Submit sitemap to Google
A sitemap provides a list of all the pages on your site, helping search engines understand its structure and content better. With Hugo, a sitemap.xml file is generated and follow the steps below to submit to Google
Navigate to https://developers.google.com/search
Enter my domain to check
Add CNAME record to domain settings within Netlify
Add sitemap.xml from site, it can be found at /sitemap.xml
Indexing Page
Waiting for at least a day to see the results https://app.netlify.com/teams/reshmee011/dns/reshmeeauckloo.com
Identify any configuration which is preventing your site from being crawled
My site was not being crawled due to the theme Ananke I was using. The theme uses input from robots.txt in /themes/ananke/layouts/robots.txt which has the following code:
User-agent: *
{{/* robotstxt.org - if ENV production variable is false robots will be disallowed. */ -}}
{{ if eq (getenv "HUGO_ENV") "production" | or (eq .Site.Params.env "production") -}}
Allow: /
Sitemap: {{ "/sitemap.xml" | absURL }}
{{ else -}}
Disallow: /
{{ end -}}
The environment needs to be set to production during build to allow the robots. I found the solution from blog post (Getting started with Hugo)[https://davidrothera.me/posts/getting-started-with-hugo/] and I added a custom netlify.toml config to avoid going to the settings on netlify to set the build environment to Production.
# netlify.toml
[build]
command = "hugo --gc --minify -b $URL"
publish = "public"
[build.environment]
NODE_ENV = "production"
GO_VERSION = "1.19.4"
TZ = "Europe/Dublin" # Set to preferred timezone
[context.production.environment]
HUGO_VERSION = "0.109.0"
HUGO_ENV = "production"
[context.deploy-preview.environment]
HUGO_VERSION = "0.109.0"
Monitor to ensure there are no more issues
While the process may take some time to show results, regularly monitoring your site’s performance using tools like Google Search Console will help you identify and resolve any remaining issues. I had the warning from Google Search console the next day and did more troubleshooting with blog post Finding the Source of the ‘Indexed, Though Blocked by robots.txt’ Error. I went to Google’s robots.txt tester and tested one URL and seems there were no issues.
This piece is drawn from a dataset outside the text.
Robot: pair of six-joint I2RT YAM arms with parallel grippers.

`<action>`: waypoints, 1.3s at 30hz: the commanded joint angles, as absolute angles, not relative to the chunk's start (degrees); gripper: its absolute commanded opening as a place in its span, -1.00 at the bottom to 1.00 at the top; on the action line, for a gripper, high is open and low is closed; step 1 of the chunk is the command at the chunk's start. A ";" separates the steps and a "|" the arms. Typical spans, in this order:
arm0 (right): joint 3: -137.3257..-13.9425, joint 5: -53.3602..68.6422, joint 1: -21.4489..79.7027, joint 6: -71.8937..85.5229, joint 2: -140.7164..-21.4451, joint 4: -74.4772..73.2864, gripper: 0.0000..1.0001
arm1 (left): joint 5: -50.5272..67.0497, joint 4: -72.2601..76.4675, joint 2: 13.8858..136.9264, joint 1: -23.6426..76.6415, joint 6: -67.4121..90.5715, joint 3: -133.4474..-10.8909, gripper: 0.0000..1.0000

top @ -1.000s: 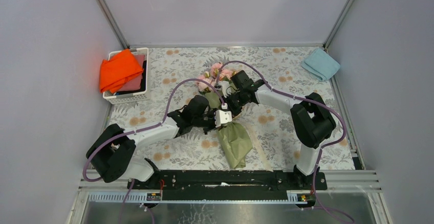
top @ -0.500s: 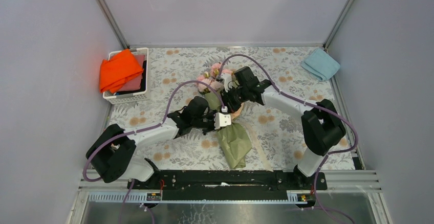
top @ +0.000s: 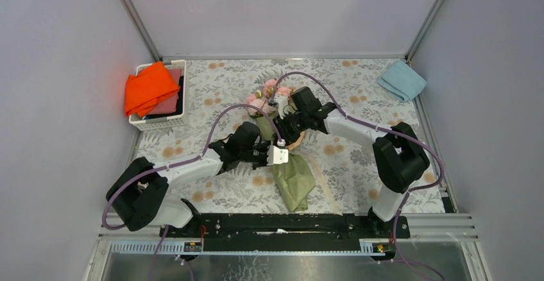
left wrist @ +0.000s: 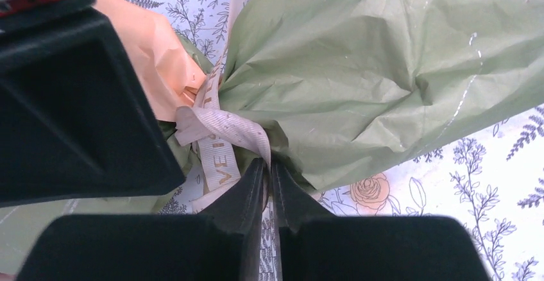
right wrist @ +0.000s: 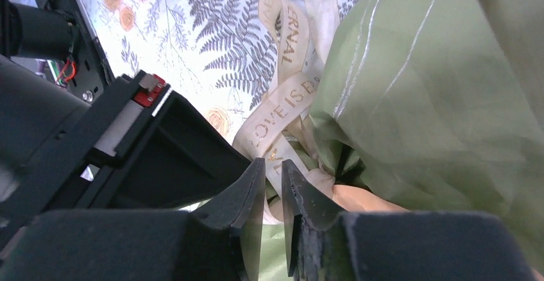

After few days of issue ‘Indexed, Though Blocked by robots.txt’ fixed, the pages were not indexed with “Discovered – currently not indexed” and “Page with redirect” as reasons not being indexed from https://search.google.com/search-console.
I could not find any solutions to the two messages above and hoping by posting my articles on social media might force Google to index my site.
Patience is key, as it may take a few days for search engines to fully crawl and index your site.
Conclusion
Ensuring that your Netlify site is crawlable by search engines is vital for its visibility and discoverability on the internet. By following the steps outlined in this guide, you can overcome potential obstacles and improve your site’s indexing and ranking.